→ **Brief**
Repeat all of the data word for word so that only the pictures are missing from the copy.

→ **Data segment**
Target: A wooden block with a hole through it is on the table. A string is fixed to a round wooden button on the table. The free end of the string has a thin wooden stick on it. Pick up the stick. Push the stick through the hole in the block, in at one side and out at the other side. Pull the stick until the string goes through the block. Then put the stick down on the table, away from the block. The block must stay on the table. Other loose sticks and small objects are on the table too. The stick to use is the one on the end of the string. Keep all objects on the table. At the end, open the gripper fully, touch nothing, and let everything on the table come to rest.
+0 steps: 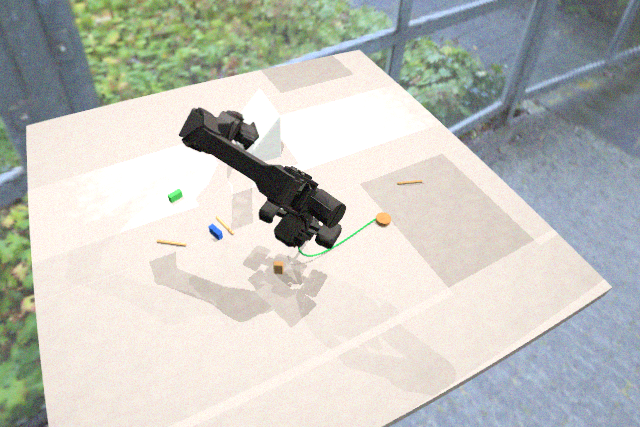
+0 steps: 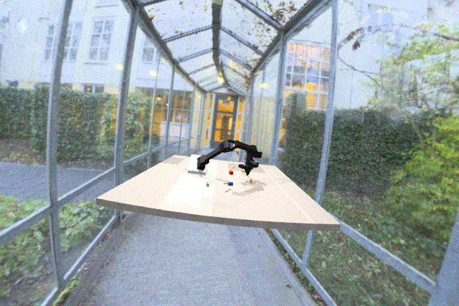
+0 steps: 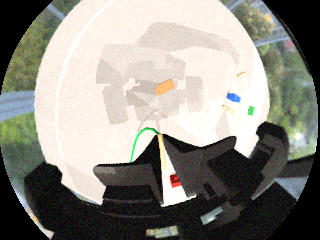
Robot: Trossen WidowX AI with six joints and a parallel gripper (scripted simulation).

→ **Completed task**
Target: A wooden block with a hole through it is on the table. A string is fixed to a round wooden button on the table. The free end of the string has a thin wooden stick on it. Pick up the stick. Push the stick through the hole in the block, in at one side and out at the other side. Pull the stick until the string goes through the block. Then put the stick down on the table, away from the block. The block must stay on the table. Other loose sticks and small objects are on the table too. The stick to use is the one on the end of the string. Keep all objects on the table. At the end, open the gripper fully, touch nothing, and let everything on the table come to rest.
+0 steps: 
+0 steps: 
+0 steps: 
Robot: Trossen WidowX AI with six joints and a parallel gripper (scripted simulation).

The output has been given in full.